PROBLEM STATEMENT >> Would you print the listing that follows exactly, but without its pictures?

:::

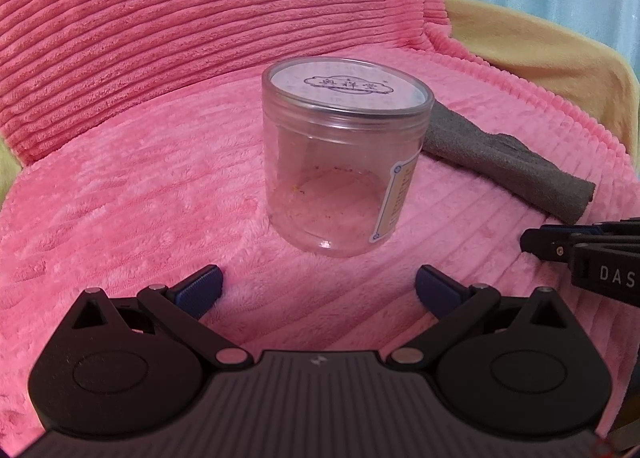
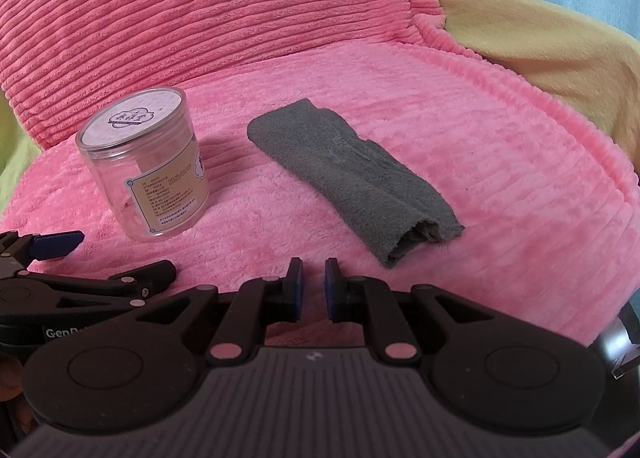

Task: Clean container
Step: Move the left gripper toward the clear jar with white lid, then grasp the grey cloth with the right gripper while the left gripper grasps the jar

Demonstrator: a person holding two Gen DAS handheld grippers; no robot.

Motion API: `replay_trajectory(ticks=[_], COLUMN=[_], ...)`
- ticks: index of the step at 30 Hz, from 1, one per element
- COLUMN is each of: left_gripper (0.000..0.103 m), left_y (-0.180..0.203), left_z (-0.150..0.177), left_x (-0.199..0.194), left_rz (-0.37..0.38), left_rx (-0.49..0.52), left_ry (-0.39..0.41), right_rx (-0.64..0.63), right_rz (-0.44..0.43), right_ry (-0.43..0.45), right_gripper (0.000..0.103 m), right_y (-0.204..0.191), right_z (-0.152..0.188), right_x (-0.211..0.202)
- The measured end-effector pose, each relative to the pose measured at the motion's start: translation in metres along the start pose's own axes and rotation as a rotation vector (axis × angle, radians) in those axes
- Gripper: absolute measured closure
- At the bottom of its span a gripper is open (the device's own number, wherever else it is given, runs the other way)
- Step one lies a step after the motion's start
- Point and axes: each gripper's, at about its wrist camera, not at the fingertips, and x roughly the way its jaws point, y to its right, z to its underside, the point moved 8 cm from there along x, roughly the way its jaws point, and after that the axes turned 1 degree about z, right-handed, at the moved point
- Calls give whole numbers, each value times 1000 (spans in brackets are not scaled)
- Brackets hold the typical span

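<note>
Nothing of the cleaning looks begun. The clear round plastic jar [image 1: 344, 161], lid on and specks at its bottom, stands upright on the pink ribbed plush blanket [image 1: 140, 185] ahead of my left claw [image 1: 320, 290], spread wide and empty. My right claw [image 2: 313, 286], nearly pressed together and empty, faces the folded grey cloth [image 2: 352, 173], untouched beside the jar.

I see a lidded jar [image 2: 146, 167] standing upright on the blanket [image 2: 500, 185]. A folded cloth [image 2: 352, 173] lies just right of it.
</note>
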Motion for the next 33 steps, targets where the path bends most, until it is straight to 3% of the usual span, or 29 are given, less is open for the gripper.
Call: replay_trajectory(ticks=[11, 19, 29, 33], left_gripper=[0, 0, 1, 5], left_y=[1, 16, 18, 16], left_z=[-7, -22, -37, -40], left_x=[-10, -8, -7, 0], left_rz=[-19, -8, 54, 74], left_rx=[48, 158, 149, 126], left_ry=[74, 160, 208, 193], right_rx=[5, 5, -51, -127], right_rz=[-7, -7, 1, 15], right_ry=[-2, -2, 5, 71], right_gripper=[93, 93, 93, 93], right_y=[2, 1, -1, -1], right_z=[-2, 0, -1, -8], right_x=[-1, -1, -3, -12])
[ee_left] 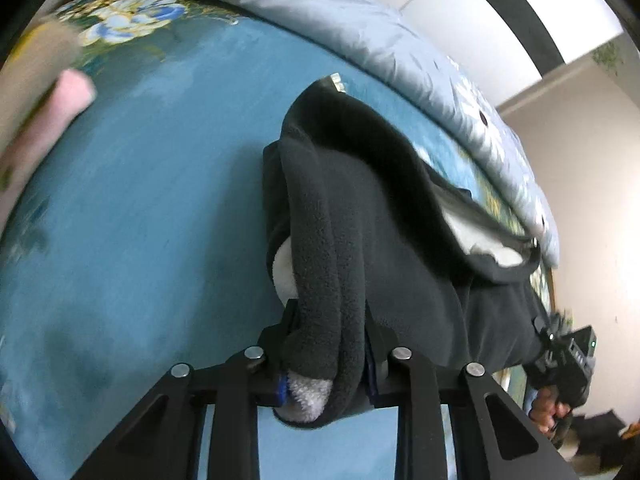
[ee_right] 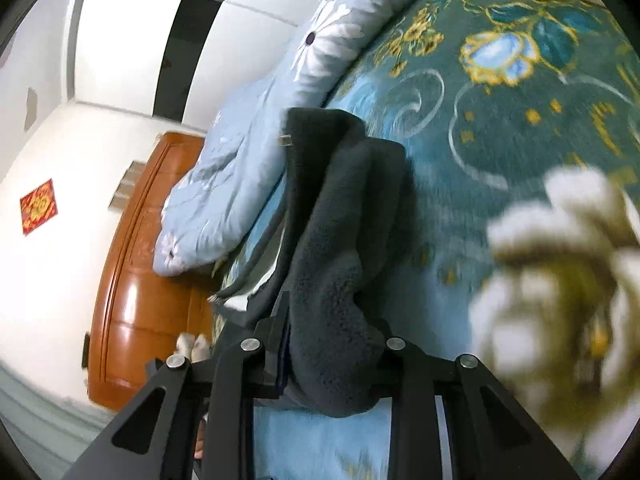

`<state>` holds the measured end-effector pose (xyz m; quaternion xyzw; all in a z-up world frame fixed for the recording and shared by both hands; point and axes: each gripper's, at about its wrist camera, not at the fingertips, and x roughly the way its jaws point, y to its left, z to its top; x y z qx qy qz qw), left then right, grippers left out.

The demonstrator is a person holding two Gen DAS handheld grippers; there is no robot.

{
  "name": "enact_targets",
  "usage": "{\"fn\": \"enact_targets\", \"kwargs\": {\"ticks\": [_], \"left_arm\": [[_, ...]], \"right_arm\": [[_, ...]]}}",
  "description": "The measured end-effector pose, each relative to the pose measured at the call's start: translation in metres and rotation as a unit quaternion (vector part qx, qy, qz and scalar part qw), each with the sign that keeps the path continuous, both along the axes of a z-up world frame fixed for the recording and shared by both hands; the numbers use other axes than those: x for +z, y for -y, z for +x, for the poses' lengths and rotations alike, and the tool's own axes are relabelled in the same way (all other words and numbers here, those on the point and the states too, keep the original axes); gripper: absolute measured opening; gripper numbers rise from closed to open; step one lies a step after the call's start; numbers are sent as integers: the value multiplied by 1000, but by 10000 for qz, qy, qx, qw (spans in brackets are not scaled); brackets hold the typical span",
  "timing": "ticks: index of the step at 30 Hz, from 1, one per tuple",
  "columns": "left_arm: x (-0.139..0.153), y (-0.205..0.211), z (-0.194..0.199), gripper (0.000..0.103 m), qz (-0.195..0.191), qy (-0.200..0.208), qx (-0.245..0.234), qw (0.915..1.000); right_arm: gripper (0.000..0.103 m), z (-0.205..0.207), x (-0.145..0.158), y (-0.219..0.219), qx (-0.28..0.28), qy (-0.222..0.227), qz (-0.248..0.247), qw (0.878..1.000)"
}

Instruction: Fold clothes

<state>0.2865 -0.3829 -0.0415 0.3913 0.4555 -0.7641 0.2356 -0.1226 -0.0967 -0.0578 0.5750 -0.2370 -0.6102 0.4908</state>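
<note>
Both claws grasp the dark fleece (ee_left: 372, 216) — left gripper (ee_left: 326, 344) and right gripper (ee_right: 332, 344) at six o'clock — lifting its edge off the blanket (ee_left: 160, 200) for folding.

The dark grey garment (ee_left: 372, 208) is showing a matt, napped fleece with a white, fluffy pile lining. The teal bedspread (ee_left: 160, 200) is looking like soft, short-piled cloth, the pale blue quilt (ee_right: 240, 168) smooth and faintly sheeny. The footboard (ee_right: 132, 300) is gleaming as glossy varnished wood. Each claw (ee_left: 326, 360) is showing matt black plastic with bright metal pins.
</note>
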Motion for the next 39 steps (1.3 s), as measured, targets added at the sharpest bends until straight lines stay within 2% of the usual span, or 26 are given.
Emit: {"fn": "enact_targets", "kwargs": {"ticks": [3, 6, 8, 12, 14, 16, 17, 18, 21, 23, 27, 33, 37, 38, 39], "left_arm": [[5, -18, 42, 20, 46, -114, -91, 9999], [-8, -30, 56, 20, 213, -143, -16, 9997], [-16, -25, 57, 20, 391, -194, 64, 9990], [-12, -22, 45, 23, 213, -250, 38, 9995], [-9, -22, 39, 29, 57, -191, -20, 9998], [-7, -19, 36, 42, -86, -77, -64, 9999], [-7, -16, 31, 53, -151, -54, -67, 9998], [-7, -13, 41, 59, -194, -68, -52, 9998], [-4, 1, 49, 63, -306, -103, 13, 9995], [-13, 23, 9, 64, -303, -103, 12, 9995], [-24, 54, -30, 65, -218, -102, -67, 9997], [-32, 77, -66, 65, -42, -63, -335, 9994], [-37, 83, -77, 62, 25, -164, -418, 9990], [-36, 82, -77, 48, -62, -190, -418, 9989], [-34, 79, -77, 30, -134, -193, -444, 9987]], "right_arm": [[27, 31, 1, -29, 202, 63, -10, 9998], [27, 53, -7, -52, 290, 167, 41, 9994], [27, 59, -18, -61, 260, 267, 131, 9992], [27, 55, -31, -66, 156, 488, 140, 9986], [32, 54, -26, -64, 218, 323, 246, 9989], [34, 53, -20, -63, 285, 116, 397, 9987], [37, 52, -17, -64, 320, 1, 479, 9983], [38, 51, -15, -66, 343, -105, 539, 9979], [41, 39, -4, -69, 244, -495, 747, 9957], [46, 28, 3, -65, 197, -675, 767, 9946], [49, 6, 9, -36, 363, -811, 723, 9934], [50, -22, -4, 17, 592, -664, 863, 9923], [50, -37, -16, 29, 612, -444, 793, 9940], [50, -39, -17, 29, 588, -437, 749, 9945], [49, -40, -17, 30, 567, -465, 709, 9948]]}}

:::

ANSWER FOR THE TASK >>
Task: Clean container
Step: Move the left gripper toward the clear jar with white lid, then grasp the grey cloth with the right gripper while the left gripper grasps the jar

Demonstrator: a person holding two Gen DAS handheld grippers; no robot.

Motion API: `replay_trajectory(ticks=[_], COLUMN=[_], ...)`
- ticks: index of the step at 30 Hz, from 1, one per element
- COLUMN is each of: left_gripper (0.000..0.103 m), left_y (-0.180..0.203), left_z (-0.150..0.177), left_x (-0.199..0.194), left_rz (-0.37..0.38), left_rx (-0.49..0.52), left_ry (-0.39..0.41), right_rx (-0.64..0.63), right_rz (-0.44..0.43), right_ry (-0.43..0.45), right_gripper (0.000..0.103 m), right_y (-0.204..0.191), right_z (-0.152..0.188), right_x (-0.211..0.202)
- The measured end-effector pose, each relative to the pose measured at the motion's start: translation in metres along the start pose's own axes and rotation as a rotation vector (axis × angle, radians) in those axes
- Gripper: absolute measured closure
- At the bottom of its span a gripper is open (the device's own number, wherever else it is given, runs the other way)
- Step one lies a step after the motion's start
- Point and axes: each gripper's, at about its wrist camera, not at the fingertips, and x roughly the way its jaws point, y to its right, z to its underside, the point moved 8 cm from there along x, roughly the way its jaws point, and after that the axes turned 1 degree about z, right-handed, at the moved point
- Calls give whole numbers, each value times 1000 (spans in brackets are not scaled)
- Brackets hold the typical span

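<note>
Nothing of the cleaning looks begun. The clear round plastic jar [image 1: 344, 161], lid on and specks at its bottom, stands upright on the pink ribbed plush blanket [image 1: 140, 185] ahead of my left claw [image 1: 320, 290], spread wide and empty. My right claw [image 2: 313, 286], nearly pressed together and empty, faces the folded grey cloth [image 2: 352, 173], untouched beside the jar.

I see a lidded jar [image 2: 146, 167] standing upright on the blanket [image 2: 500, 185]. A folded cloth [image 2: 352, 173] lies just right of it.
</note>
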Motion for the next 33 steps, targets where the path bends most, until it is straight to 3% of the usual span, or 29 are given, less is open for the gripper.
Call: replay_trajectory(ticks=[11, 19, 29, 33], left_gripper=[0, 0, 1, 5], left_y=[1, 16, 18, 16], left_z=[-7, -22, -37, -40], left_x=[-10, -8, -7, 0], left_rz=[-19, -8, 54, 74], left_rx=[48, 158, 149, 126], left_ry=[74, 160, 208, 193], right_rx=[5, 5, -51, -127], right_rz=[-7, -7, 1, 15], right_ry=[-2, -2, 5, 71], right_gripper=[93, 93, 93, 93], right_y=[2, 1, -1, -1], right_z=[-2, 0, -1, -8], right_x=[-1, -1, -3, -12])
[ee_left] 
[ee_right] 

`<state>` holds the measured end-effector pose (xyz m; quaternion xyzw; all in a z-up world frame fixed for the recording and shared by both hands; point and axes: each gripper's, at about its wrist camera, not at the fingertips, and x roughly the way its jaws point, y to its left, z to its top; x y z qx qy qz qw), left then right, grippers left out.

The demonstrator is a person holding two Gen DAS handheld grippers; there is no robot.

{
  "name": "enact_targets",
  "usage": "{\"fn\": \"enact_targets\", \"kwargs\": {\"ticks\": [_], \"left_arm\": [[_, ...]], \"right_arm\": [[_, ...]]}}",
  "description": "The measured end-effector pose, each relative to the pose measured at the call's start: translation in metres and rotation as a unit quaternion (vector part qx, qy, qz and scalar part qw), each with the sign that keeps the path continuous, both along the axes of a z-up world frame fixed for the recording and shared by both hands; the numbers use other axes than those: x for +z, y for -y, z for +x, for the poses' lengths and rotations alike, and the tool's own axes are relabelled in the same way (all other words and numbers here, those on the point and the states too, keep the original axes); gripper: absolute measured opening; gripper numbers rise from closed to open; step one lies a step after the call's start; numbers are sent as integers: the value multiplied by 1000, but by 10000 for qz, qy, qx, qw (spans in brackets are not scaled); brackets hold the typical span",
  "timing": "ticks: index of the step at 30 Hz, from 1, one per tuple",
  "columns": "left_arm: x (-0.139..0.153), y (-0.205..0.211), z (-0.194..0.199), gripper (0.000..0.103 m), qz (-0.195..0.191), qy (-0.200..0.208), qx (-0.245..0.234), qw (0.915..1.000); right_arm: gripper (0.000..0.103 m), z (-0.205..0.207), x (-0.145..0.158), y (-0.219..0.219), qx (-0.28..0.28), qy (-0.222..0.227), qz (-0.248..0.247), qw (0.878..1.000)"
}

Instruction: Fold clothes

<state>0.2865 -0.3829 -0.0415 0.3913 0.4555 -0.7641 0.2356 -0.1226 -0.0967 -0.0578 0.5750 -0.2370 -0.6102 0.4908</state>
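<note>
Both claws grasp the dark fleece (ee_left: 372, 216) — left gripper (ee_left: 326, 344) and right gripper (ee_right: 332, 344) at six o'clock — lifting its edge off the blanket (ee_left: 160, 200) for folding.

The dark grey garment (ee_left: 372, 208) is showing a matt, napped fleece with a white, fluffy pile lining. The teal bedspread (ee_left: 160, 200) is looking like soft, short-piled cloth, the pale blue quilt (ee_right: 240, 168) smooth and faintly sheeny. The footboard (ee_right: 132, 300) is gleaming as glossy varnished wood. Each claw (ee_left: 326, 360) is showing matt black plastic with bright metal pins.
</note>
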Motion for the next 39 steps (1.3 s), as measured, targets added at the sharpest bends until straight lines stay within 2% of the usual span, or 26 are given.
Emit: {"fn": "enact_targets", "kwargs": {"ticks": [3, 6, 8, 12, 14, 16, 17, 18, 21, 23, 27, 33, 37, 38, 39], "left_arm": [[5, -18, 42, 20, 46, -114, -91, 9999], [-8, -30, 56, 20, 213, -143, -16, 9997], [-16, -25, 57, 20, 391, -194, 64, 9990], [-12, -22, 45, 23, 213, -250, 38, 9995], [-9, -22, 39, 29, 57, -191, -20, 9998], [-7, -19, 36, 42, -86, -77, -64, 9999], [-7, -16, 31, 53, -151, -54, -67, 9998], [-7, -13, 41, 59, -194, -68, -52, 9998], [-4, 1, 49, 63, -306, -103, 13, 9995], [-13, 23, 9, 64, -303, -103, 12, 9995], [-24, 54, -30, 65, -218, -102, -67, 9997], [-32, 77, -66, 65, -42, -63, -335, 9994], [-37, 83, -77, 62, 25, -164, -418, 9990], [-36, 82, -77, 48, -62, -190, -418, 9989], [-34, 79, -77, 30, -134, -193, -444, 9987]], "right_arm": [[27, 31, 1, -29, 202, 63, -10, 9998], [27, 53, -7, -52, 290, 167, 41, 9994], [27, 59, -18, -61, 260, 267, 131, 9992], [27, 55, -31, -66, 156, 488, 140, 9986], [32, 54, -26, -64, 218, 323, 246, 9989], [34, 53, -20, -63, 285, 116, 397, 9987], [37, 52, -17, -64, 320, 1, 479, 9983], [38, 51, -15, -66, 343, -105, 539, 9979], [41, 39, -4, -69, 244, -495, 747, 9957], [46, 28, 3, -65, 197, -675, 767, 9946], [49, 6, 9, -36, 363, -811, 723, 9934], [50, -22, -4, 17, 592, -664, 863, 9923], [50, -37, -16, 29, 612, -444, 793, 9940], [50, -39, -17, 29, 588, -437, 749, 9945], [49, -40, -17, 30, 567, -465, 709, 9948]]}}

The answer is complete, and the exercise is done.